Canadian physician Dr Jay Wortman speaks from personal experience about the benefits of LCHF to treat his type 2 diabetes. He developed the condition more than 12 years ago. While waiting for conventional treatment, he changed his eating habits dramatically. All his symptoms vanished in a few weeks, never to return. Wortman says he has still had no need of orthodox treatment for the condition.

University of Cape Town emeritus professor Tim Noakes believes that doctors and dietitians who give the wrong dietary advice can make type 2 diabetes a life-threatening condition. 

Noakes is a type 2 diabetic. He has reversed all his symptoms with LCHF diet. However, he chooses to take low-dose metformin (a drug used to treat diabetes) as well. That’s because he wants “perfect blood sugar control”.

Candian nephrologist Dr Jason Fung is also an internal medicine specialist. He treated his diabetic patients conventionally for more than 10 years. On reflection, he realised that his patients had mostly become fatter and sicker. He  did his own research and advised his patients to change to LCHF.

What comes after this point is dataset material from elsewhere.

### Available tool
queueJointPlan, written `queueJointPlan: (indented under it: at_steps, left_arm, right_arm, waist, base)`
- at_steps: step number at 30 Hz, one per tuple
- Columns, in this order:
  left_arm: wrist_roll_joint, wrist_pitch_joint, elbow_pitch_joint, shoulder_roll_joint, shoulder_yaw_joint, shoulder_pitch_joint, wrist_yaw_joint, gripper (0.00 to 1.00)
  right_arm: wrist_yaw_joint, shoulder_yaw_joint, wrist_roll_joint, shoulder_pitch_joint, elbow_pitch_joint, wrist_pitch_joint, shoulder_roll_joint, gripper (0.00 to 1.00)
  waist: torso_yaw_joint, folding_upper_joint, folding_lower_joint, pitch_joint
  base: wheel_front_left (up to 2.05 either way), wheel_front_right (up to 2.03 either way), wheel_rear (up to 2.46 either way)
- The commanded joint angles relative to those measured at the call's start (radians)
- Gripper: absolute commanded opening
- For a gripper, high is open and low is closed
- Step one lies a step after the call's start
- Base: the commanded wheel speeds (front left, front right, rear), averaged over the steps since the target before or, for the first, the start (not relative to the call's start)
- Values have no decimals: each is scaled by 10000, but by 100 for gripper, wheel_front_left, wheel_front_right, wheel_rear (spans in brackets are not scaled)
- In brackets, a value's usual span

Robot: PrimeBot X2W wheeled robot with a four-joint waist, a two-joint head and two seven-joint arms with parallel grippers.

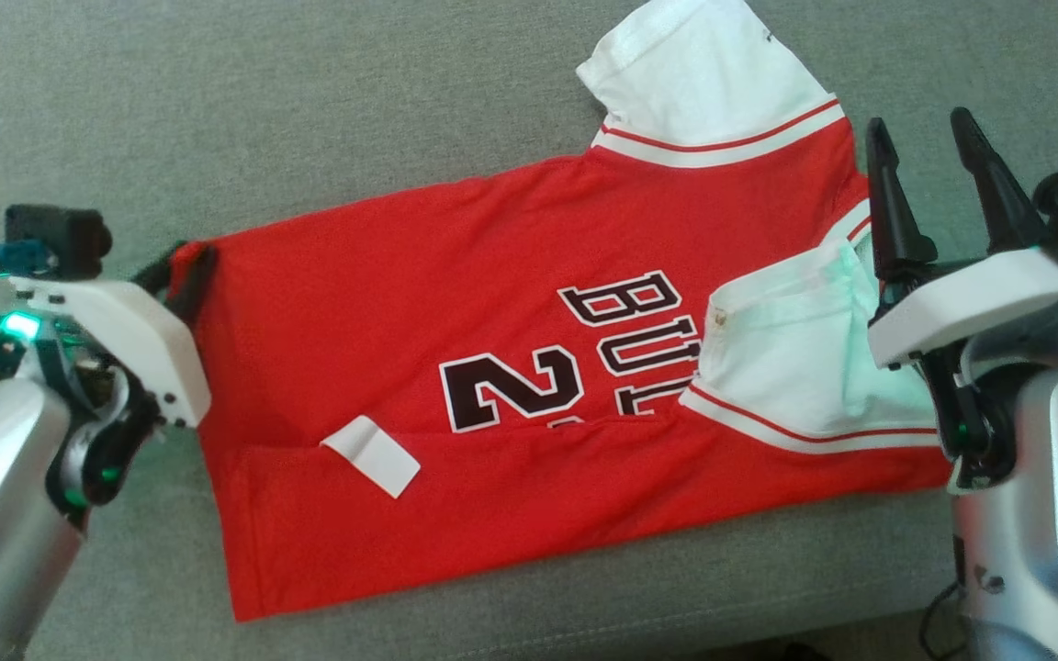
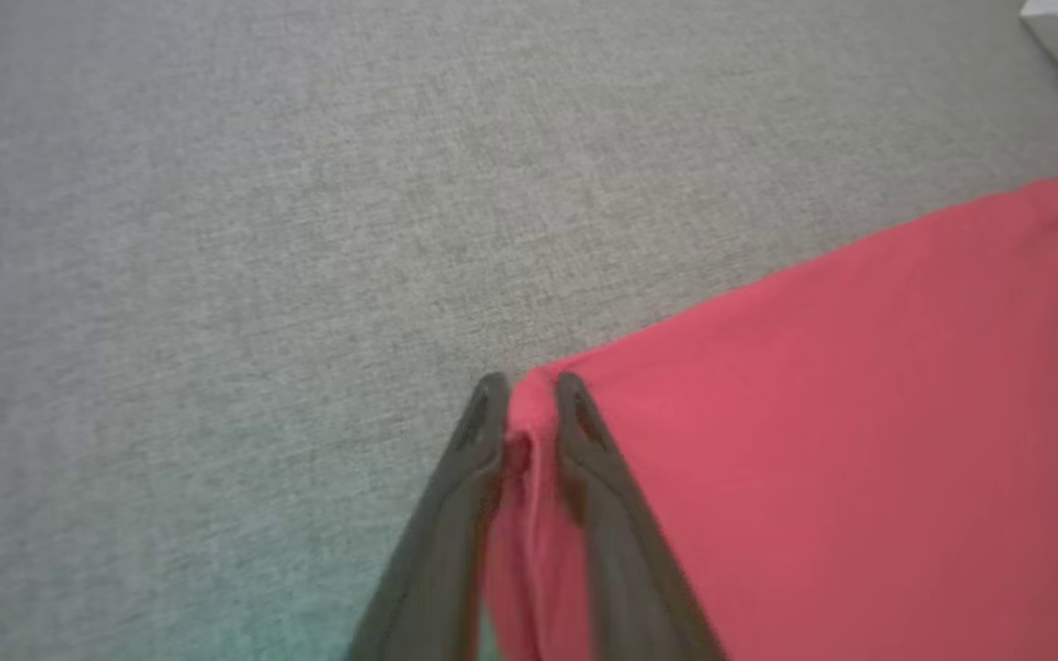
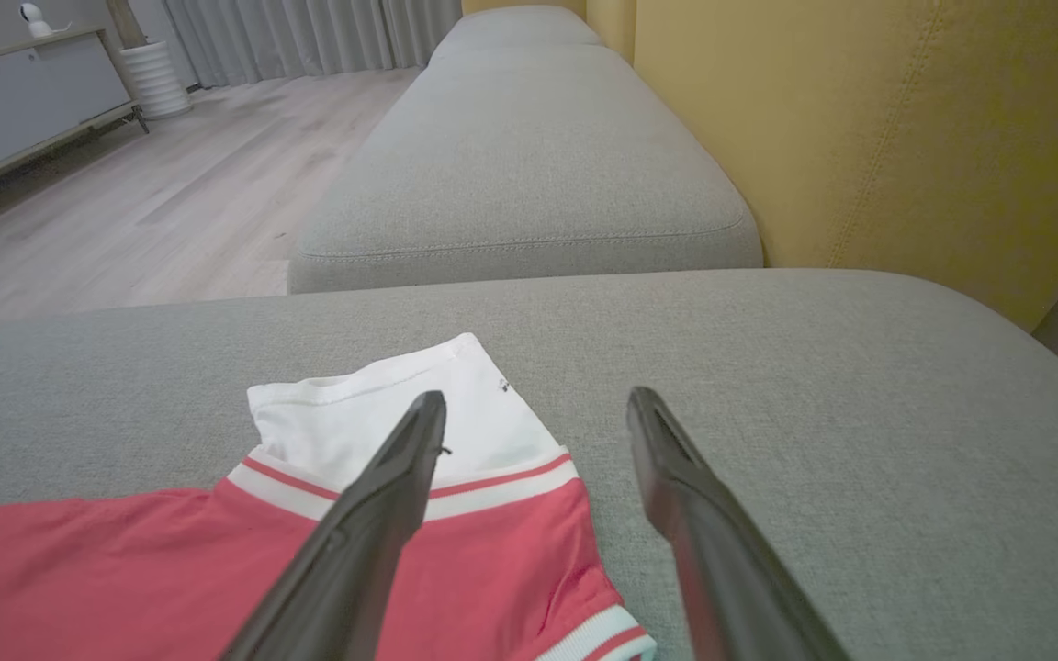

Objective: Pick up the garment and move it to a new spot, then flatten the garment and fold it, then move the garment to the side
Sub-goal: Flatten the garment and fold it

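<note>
- Red garment (image 1: 455, 275) with white sleeves lies flat on the grey sofa cushion (image 1: 217, 110), hem end toward the robot's left and one long edge folded over.
- Left gripper (image 2: 529, 393): jaws narrow, pinching the far hem corner; red cloth is bunched between the two fingers (image 2: 584, 441).
- Right gripper (image 1: 919, 128): jaws wide apart and holding nothing, poised at the sleeve end of the garment beside the folded-in white sleeve (image 1: 786, 358).
</note>
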Motion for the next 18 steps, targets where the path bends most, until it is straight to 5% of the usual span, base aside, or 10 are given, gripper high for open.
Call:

Within days, many of their symptoms vanished never to return, Fung says. Many were able to come off all medication for diabetes.

Fung and Wortman don’t claim that as a cure in strictly medical terms. It is true that if the patients reverted to the dietary and lifestyle habits that made them diabetic in the first place, the condition would recur. However, he and others say that’s just semantics. It’s as close to a cure as it’s possible to come. 

Fung, Wortman and Noakes don’t claim that LCHF is right for everyone or that its magic will work for all diabetics.  Many people don’t want to change their eating habits, or they want even better results on LCHF. To that end, Fung has devised innovative intermittent fasting regimens, which, he says, have improved control.

Many experts say it makes more sense for people to try dietary change first before letting surgeons loose on their innards.